* _Task item_:
The listing beneath should be written out in full, exactly as shown.

* * * * * * * * *

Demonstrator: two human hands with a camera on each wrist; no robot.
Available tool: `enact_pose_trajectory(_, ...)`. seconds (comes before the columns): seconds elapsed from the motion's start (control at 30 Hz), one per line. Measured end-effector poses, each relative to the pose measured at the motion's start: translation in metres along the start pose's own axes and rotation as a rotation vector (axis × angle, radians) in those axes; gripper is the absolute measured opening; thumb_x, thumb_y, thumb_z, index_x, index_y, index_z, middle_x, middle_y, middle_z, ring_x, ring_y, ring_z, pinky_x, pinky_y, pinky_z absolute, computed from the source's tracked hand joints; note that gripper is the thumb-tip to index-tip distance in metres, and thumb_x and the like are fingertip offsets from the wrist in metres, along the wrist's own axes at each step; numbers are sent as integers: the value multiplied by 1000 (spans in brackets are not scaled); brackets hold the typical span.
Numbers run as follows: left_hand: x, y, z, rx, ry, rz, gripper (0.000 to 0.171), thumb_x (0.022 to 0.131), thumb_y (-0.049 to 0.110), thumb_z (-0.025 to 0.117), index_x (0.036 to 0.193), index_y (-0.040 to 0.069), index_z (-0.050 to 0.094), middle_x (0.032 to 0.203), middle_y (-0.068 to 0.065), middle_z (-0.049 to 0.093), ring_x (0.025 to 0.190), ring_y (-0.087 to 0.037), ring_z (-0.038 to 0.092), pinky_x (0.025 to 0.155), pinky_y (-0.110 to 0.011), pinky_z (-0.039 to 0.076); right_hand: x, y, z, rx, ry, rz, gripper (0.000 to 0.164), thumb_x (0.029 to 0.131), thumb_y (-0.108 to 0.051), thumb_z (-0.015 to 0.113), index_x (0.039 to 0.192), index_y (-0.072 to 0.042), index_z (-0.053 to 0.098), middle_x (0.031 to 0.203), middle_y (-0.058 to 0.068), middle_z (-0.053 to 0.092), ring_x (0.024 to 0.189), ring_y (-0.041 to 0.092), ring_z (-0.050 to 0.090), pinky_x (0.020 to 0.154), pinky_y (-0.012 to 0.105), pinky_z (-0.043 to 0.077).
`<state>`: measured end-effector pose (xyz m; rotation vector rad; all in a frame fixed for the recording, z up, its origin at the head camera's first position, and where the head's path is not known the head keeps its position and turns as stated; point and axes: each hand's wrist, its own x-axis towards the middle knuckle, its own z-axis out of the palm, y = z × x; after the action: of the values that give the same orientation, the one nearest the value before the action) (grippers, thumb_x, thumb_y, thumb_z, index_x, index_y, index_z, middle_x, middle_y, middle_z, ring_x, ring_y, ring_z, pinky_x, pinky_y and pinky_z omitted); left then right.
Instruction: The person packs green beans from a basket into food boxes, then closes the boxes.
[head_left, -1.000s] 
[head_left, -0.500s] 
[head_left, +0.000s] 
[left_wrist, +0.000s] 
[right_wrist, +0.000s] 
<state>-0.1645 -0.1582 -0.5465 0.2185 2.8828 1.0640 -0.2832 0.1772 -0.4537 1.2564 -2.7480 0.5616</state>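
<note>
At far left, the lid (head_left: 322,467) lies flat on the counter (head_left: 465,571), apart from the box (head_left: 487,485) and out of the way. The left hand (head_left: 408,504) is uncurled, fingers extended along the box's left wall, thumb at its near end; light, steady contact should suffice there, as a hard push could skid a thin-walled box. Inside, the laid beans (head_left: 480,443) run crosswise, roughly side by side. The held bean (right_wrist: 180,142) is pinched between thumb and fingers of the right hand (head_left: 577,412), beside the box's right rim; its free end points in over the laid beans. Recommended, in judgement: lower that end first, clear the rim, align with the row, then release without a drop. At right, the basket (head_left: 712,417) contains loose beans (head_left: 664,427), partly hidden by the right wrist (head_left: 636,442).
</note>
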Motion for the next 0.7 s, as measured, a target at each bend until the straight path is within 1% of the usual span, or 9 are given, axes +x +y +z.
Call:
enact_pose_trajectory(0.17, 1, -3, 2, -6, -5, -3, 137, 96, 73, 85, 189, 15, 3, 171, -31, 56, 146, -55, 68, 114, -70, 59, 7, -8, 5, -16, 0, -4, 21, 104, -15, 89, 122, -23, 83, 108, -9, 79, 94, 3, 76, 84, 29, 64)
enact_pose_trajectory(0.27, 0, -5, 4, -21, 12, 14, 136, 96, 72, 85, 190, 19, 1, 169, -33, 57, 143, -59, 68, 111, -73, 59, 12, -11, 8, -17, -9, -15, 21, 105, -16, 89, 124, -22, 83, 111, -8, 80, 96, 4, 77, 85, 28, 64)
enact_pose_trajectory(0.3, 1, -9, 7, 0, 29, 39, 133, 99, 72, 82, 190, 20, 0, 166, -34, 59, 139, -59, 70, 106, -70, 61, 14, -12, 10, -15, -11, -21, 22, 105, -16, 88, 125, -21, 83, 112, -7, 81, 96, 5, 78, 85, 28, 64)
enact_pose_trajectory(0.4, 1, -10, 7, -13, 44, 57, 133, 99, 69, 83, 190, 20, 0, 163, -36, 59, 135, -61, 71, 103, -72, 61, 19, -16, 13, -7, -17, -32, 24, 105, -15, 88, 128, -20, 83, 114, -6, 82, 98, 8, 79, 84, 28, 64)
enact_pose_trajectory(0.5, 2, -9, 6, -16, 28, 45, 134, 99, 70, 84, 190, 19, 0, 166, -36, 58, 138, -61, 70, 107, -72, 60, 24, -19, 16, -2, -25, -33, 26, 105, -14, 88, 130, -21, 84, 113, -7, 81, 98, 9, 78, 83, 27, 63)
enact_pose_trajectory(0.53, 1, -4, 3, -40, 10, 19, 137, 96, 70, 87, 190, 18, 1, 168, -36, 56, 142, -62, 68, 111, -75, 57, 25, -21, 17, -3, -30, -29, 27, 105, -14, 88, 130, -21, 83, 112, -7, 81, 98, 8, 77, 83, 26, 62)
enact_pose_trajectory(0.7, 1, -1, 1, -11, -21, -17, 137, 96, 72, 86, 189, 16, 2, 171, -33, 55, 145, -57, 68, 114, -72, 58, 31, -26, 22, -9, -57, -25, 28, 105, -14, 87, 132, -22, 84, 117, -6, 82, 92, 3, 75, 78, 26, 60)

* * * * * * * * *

* _Final answer_:
Demonstrator: two human hands with a camera on each wrist; no robot.
Available tool: `enact_pose_trajectory(_, ...)`. seconds (comes before the columns): seconds elapsed from the motion's start (control at 30 Hz), one per line. Measured end-effector poses, each relative to the pose measured at the motion's start: translation in metres along the start pose's own axes and rotation as a rotation vector (axis × angle, radians) in those axes; gripper is the absolute measured opening; thumb_x, thumb_y, thumb_z, index_x, index_y, index_z, middle_x, middle_y, middle_z, ring_x, ring_y, ring_z, pinky_x, pinky_y, pinky_z absolute, computed from the source's tracked hand joints; note that gripper is the thumb-tip to index-tip distance in metres, and thumb_x and the like are fingertip offsets from the wrist in metres, along the wrist's own axes at each step; numbers are sent as integers: the value multiplied by 1000 (spans in brackets are not scaled); brackets hold the typical span.
Numbers run as follows: left_hand: x, y, z, rx, ry, rz, gripper (0.000 to 0.171), thumb_x (0.022 to 0.131), thumb_y (-0.049 to 0.110), thumb_z (-0.025 to 0.117), index_x (0.036 to 0.193), index_y (-0.040 to 0.069), index_z (-0.050 to 0.094), middle_x (0.032 to 0.203), middle_y (-0.068 to 0.065), middle_z (-0.049 to 0.093), ring_x (0.025 to 0.190), ring_y (-0.087 to 0.037), ring_z (-0.038 to 0.092), pinky_x (0.025 to 0.155), pinky_y (-0.110 to 0.011), pinky_z (-0.039 to 0.076); right_hand: x, y, z, rx, ry, rz, gripper (0.000 to 0.164), thumb_x (0.029 to 0.131), thumb_y (-0.108 to 0.051), thumb_z (-0.015 to 0.113), index_x (0.039 to 0.192), index_y (-0.072 to 0.042), index_z (-0.053 to 0.098), middle_x (0.031 to 0.203), middle_y (-0.058 to 0.068), middle_z (-0.053 to 0.092), ring_x (0.024 to 0.189), ring_y (-0.041 to 0.092), ring_z (-0.050 to 0.090), pinky_x (0.020 to 0.154), pinky_y (-0.012 to 0.105), pinky_z (-0.043 to 0.077).
`<state>`: measured end-effector pose (xyz m; rotation vector rad; all in a frame fixed for the recording, z up, its origin at the head camera's first position, and where the head's path is not known the head keeps its position and turns as stated; point and axes: each hand's wrist, its own x-axis towards the middle knuckle, its own z-axis out of the palm, y = z × x; after the action: of the values that give the same orientation, the one nearest the value before the action) (grippers, thumb_x, thumb_y, thumb_z, index_x, index_y, index_z, middle_x, middle_y, middle_z, ring_x, ring_y, ring_z, pinky_x, pinky_y and pinky_z omitted); left then right.
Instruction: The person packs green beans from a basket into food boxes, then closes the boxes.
[head_left, -1.000s] 
[head_left, -0.500s] 
[head_left, +0.000s] 
[left_wrist, +0.000s] 
[right_wrist, +0.000s] 
<state>-0.1645 -0.1582 -0.5465 0.2185 2.8828 1.0640 -0.2832 0.1772 -0.4537 1.2564 -2.7480 0.5616</state>
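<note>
At far left, the lid (head_left: 322,467) lies flat on the counter (head_left: 465,571), apart from the box (head_left: 487,485) and out of the way. The left hand (head_left: 408,504) is uncurled, fingers extended along the box's left wall, thumb at its near end; light, steady contact should suffice there, as a hard push could skid a thin-walled box. Inside, the laid beans (head_left: 480,443) run crosswise, roughly side by side. The held bean (right_wrist: 180,142) is pinched between thumb and fingers of the right hand (head_left: 577,412), beside the box's right rim; its free end points in over the laid beans. Recommended, in judgement: lower that end first, clear the rim, align with the row, then release without a drop. At right, the basket (head_left: 712,417) contains loose beans (head_left: 664,427), partly hidden by the right wrist (head_left: 636,442).
</note>
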Motion for the next 0.7 s, as measured, a target at each bend until the straight path is within 1% of the usual span, or 9 are given, axes +x +y +z.
Call:
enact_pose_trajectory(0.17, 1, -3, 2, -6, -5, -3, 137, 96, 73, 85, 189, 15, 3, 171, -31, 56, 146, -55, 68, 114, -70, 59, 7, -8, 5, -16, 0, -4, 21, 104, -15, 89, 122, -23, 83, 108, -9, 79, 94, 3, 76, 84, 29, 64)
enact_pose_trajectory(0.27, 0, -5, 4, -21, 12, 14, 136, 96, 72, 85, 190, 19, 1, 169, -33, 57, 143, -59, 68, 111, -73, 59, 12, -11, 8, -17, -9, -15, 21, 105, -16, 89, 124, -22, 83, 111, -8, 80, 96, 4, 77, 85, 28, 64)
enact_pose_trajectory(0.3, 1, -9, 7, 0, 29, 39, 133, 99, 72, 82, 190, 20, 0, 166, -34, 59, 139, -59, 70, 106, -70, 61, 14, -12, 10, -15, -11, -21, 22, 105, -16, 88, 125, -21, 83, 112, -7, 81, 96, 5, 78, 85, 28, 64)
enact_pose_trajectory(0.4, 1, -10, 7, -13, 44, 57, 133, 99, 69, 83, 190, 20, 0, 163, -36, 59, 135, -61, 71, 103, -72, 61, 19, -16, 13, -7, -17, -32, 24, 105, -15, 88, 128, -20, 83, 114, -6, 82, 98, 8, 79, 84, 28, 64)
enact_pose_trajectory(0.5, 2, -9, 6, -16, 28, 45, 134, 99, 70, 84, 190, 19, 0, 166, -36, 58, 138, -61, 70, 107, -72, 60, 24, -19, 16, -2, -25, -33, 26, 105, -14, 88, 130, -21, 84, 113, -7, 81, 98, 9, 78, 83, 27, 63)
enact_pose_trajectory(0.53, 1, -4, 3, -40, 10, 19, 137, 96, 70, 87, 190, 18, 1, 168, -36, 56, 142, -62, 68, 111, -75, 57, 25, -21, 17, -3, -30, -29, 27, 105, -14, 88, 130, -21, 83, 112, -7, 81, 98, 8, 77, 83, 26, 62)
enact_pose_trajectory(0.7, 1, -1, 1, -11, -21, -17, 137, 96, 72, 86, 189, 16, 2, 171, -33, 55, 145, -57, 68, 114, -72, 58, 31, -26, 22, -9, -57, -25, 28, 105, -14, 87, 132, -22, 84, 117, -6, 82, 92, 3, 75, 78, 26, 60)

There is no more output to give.